What the exercise asks
Without its pictures, the listing below is to be transcribed exactly.

Excerpted data
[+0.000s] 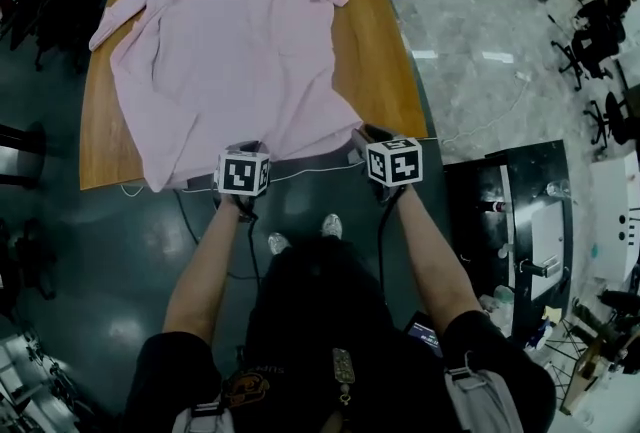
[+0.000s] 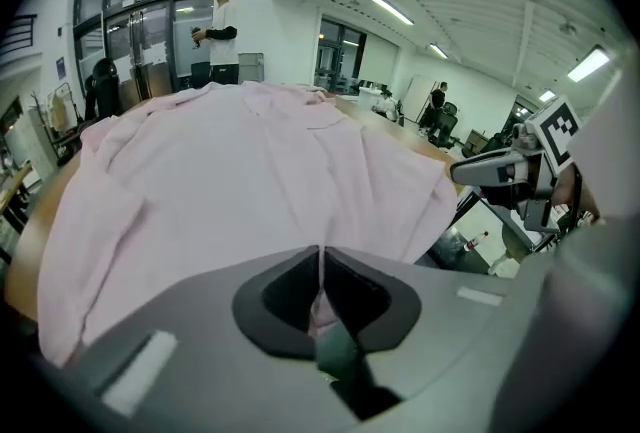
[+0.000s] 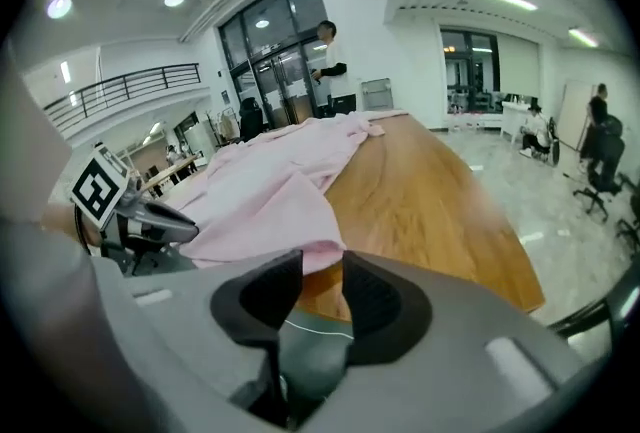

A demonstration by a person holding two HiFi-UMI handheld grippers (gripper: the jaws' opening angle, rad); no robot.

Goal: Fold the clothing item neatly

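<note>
Pink shirt (image 1: 230,51) hem, in left gripper (image 2: 320,261) (pinched)

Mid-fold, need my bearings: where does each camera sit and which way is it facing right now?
Head view: on the person's head, looking steeply down at the pink shirt spread on the wooden table; both forearms, legs and shoes show.
Left gripper view: on the left gripper, looking across the table along jaws shut on the shirt's near hem.
Right gripper view: on the right gripper, jaws apart at the shirt's near corner, facing along the table.
Shared: both gripper views show the shirt, table and each other's gripper.
</note>
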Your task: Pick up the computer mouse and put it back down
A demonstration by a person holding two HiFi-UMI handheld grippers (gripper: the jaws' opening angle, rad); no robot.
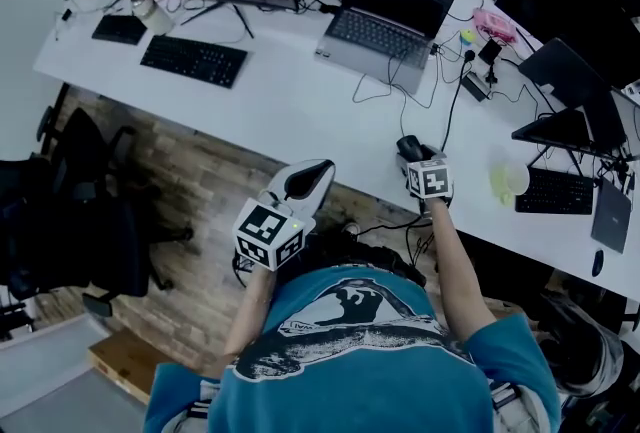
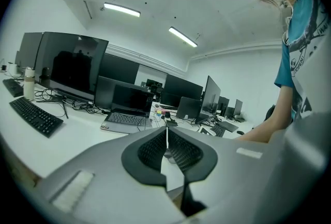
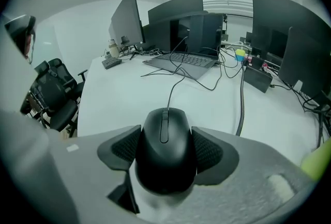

Output below
[+0.000s] 
[+0.000s] 
[+0.000s] 

A demonstration by a person holding two HiFi-UMI handheld grippers (gripper: the jaws' opening angle, rad); no robot.

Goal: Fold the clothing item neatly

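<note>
Pink shirt (image 1: 230,51) hem, in left gripper (image 2: 320,261) (pinched)

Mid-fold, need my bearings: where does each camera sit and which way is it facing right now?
Head view: on the person's head, looking steeply down at the pink shirt spread on the wooden table; both forearms, legs and shoes show.
Left gripper view: on the left gripper, looking across the table along jaws shut on the shirt's near hem.
Right gripper view: on the right gripper, jaws apart at the shirt's near corner, facing along the table.
Shared: both gripper views show the shirt, table and each other's gripper.
</note>
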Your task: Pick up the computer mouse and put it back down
A demonstration by a person holding two HiFi-UMI handheld grippers (gripper: the jaws' opening angle, rad); no robot.

The reply to this exercise is complete.